The Nexus Scheme Rulebook provides detailed obligations for FX Providers. At a high level, these obligations include:

Compliance

FX Providers must comply with all applicable regulations in the jurisdiction they are based in, as well as the jurisdiction to which they are providing FX.

Sanctions screening when the FXP also acts as Settlement Account Provider

Where an FXP is a member of an IPS and therefore acts as their own Settlement Account Provider, the FXP is responsible for screening the payment against applicable sanctions lists. See Guidelines for Settlement Account Providers for more detail.

Minimum commitment

FXPs must commit to providing FX to Nexus for a certain minimum duration and must give a period of notice if they wish to stop providing FX.

FXPs may choose to permanently withdraw from providing FX to Nexus.

The scheme rulebook and governance documents define the process and notice period for withdrawing from the scheme.

Market maker role

In general, FX Providers are expected to play a similar role to that of a market maker; this means that they are obliged to always provide a quote for the payment corridors that they provide. If they do not wish to be committed for new payments, they can set a quote that is below the rest of the market, but they should not “exit the market” by providing no quote at all.

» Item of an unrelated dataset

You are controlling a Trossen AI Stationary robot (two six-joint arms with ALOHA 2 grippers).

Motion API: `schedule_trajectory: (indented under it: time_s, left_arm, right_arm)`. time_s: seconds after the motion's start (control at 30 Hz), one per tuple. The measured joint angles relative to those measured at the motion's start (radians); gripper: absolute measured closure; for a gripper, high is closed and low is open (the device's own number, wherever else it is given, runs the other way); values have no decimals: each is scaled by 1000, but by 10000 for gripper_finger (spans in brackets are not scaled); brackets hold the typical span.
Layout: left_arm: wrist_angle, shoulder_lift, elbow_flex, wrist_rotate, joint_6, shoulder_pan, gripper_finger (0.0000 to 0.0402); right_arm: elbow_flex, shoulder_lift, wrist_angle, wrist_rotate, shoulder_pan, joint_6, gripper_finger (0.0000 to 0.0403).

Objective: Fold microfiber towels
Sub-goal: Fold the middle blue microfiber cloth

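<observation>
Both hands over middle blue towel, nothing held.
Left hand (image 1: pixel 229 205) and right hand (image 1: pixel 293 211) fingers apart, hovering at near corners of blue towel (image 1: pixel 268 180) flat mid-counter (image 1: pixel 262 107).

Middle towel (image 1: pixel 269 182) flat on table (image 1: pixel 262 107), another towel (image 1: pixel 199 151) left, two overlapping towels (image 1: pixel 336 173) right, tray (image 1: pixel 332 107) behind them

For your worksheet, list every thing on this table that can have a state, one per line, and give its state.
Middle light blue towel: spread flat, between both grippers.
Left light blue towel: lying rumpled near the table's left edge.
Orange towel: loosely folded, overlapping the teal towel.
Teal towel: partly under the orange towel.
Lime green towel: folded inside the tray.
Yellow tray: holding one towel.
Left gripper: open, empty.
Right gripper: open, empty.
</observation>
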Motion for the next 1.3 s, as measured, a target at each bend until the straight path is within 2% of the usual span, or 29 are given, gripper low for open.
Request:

This requirement is necessary to ensure that there is always liquidity available for Nexus payments and to avoid a situation where all FX Providers for a currency channel choose to “sit out” of the market (making payments through that channel impossible). The obligation to always quote also helps to ensure that FX rates will be dynamic and are likely to be broadly in line with other FX markets.

An exception may need to be made for FXPs who do not have the technical capacity to quote 24/7. For example, some FXP who do not have a global presence may only be able to quote in their country’s business hours. In this case, they would be expected to always provide active rates during their business hours but would be able to “exit” the market by withdrawing all their rates at the end of the business day. Over time and as they gain experience with Nexus payment flows, such FXPs should be able to develop the ability to automate rate provision and liquidity management outside of business hours, in order to start quoting 24/5 and ultimately 24/7.

Honouring payment reversals at the original quoted rate

There will be certain cases where Nexus payments must be reversed at a later date. The FXP must accept reversals at the exchange rate that was used in the original payment. This means the FXP takes the risk that market rates may have moved since then, and the FXP may take a profit or loss as a result of the reversal. The number of reversals to be small or negligible relative to overall payment flows, and gains and losses due to reversals should average out to zero over a given time period.